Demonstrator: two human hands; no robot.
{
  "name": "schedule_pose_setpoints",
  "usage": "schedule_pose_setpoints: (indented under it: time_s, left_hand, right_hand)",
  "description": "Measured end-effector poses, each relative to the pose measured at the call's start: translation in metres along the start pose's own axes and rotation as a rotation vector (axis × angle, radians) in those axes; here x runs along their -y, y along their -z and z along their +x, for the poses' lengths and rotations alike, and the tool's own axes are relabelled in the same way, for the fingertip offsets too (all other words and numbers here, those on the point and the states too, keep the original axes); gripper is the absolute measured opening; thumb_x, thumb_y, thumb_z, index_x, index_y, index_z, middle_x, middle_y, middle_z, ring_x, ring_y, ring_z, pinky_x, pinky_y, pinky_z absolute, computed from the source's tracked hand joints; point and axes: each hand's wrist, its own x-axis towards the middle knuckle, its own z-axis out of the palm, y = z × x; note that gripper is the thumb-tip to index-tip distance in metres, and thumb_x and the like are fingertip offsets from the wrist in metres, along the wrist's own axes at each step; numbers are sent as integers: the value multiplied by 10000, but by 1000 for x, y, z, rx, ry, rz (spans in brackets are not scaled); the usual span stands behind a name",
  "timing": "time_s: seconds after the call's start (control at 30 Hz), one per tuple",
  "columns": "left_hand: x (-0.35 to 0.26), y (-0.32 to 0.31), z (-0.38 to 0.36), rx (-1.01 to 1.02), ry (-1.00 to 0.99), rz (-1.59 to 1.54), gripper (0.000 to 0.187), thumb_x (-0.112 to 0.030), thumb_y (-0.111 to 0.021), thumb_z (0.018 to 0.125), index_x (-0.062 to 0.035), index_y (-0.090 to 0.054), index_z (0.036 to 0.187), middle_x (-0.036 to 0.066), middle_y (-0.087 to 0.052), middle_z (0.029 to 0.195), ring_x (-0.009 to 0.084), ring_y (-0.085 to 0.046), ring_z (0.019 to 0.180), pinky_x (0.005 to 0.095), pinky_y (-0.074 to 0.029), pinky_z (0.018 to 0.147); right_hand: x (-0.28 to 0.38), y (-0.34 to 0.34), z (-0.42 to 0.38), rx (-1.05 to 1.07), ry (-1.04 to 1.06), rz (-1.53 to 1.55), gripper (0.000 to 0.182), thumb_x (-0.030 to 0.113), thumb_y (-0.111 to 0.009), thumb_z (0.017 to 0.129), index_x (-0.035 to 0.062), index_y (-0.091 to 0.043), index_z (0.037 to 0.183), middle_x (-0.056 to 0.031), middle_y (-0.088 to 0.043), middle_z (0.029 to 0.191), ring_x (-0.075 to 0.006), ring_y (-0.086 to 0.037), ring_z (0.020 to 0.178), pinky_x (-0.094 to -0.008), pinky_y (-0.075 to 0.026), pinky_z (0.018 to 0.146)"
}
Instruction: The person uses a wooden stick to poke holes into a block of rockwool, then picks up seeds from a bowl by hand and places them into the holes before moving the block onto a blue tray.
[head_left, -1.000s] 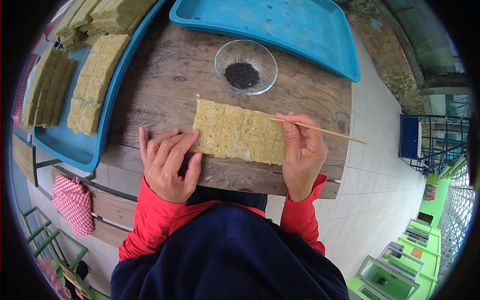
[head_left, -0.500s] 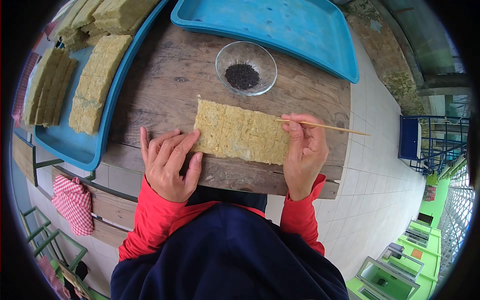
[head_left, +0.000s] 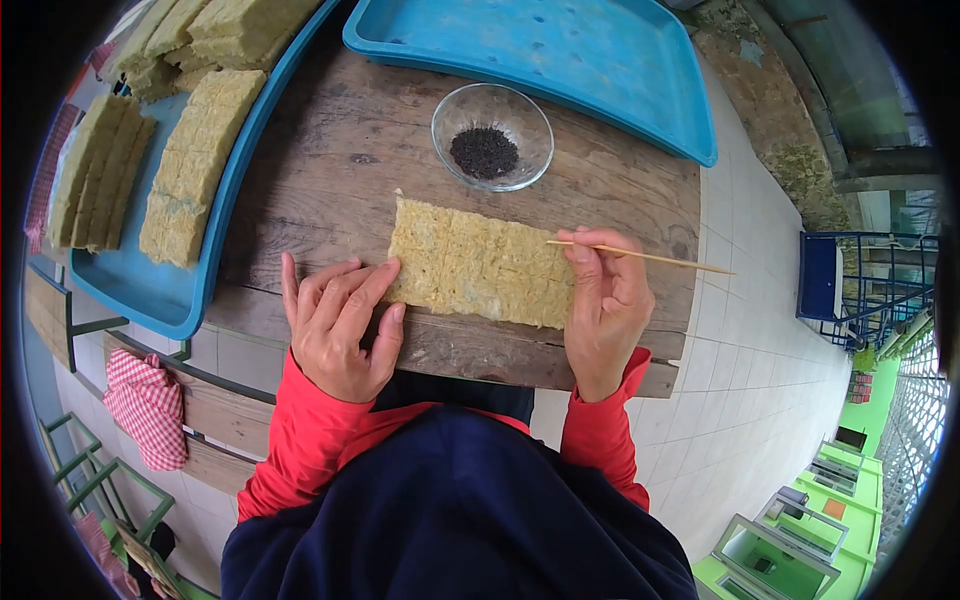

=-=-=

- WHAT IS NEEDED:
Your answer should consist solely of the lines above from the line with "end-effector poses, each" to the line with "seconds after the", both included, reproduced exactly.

- YOUR SOLUTION:
  "description": "Measured end-effector poses, each relative to the pose measured at the call's start: translation in metres along the start pose's own axes and rotation as a rotation vector (axis × angle, radians) in those axes; here x runs along their -y, y along their -z and z along their +x, for the poses' lengths and rotations alike, and the tool's own axes are relabelled in the same way, for the fingertip offsets too (all other words and numbers here, those on the point and the states too, keep the original axes); gripper is the absolute measured opening; thumb_x, thumb_y, thumb_z, index_x, index_y, index_z, middle_x, middle_y, middle_z, ring_x, ring_y, ring_z, pinky_x, pinky_y, pinky_z absolute, computed from the source's tracked hand joints; point and axes: each hand's wrist, its own x-axis towards the middle knuckle, its own z-axis out of the palm, y = z × x; note that gripper is the thumb-tip to index-tip distance in metres, and thumb_x and the like are fingertip offsets from the wrist in metres, along the wrist's own axes at each step; numbers are sent as integers: the value multiplied by 10000, but by 1000 for x, y, z, rx, ry, rz (spans in brackets are not scaled); the usual span stands behind a name",
  "timing": "time_s: seconds after the call's start (control at 30 Hz), one per tuple",

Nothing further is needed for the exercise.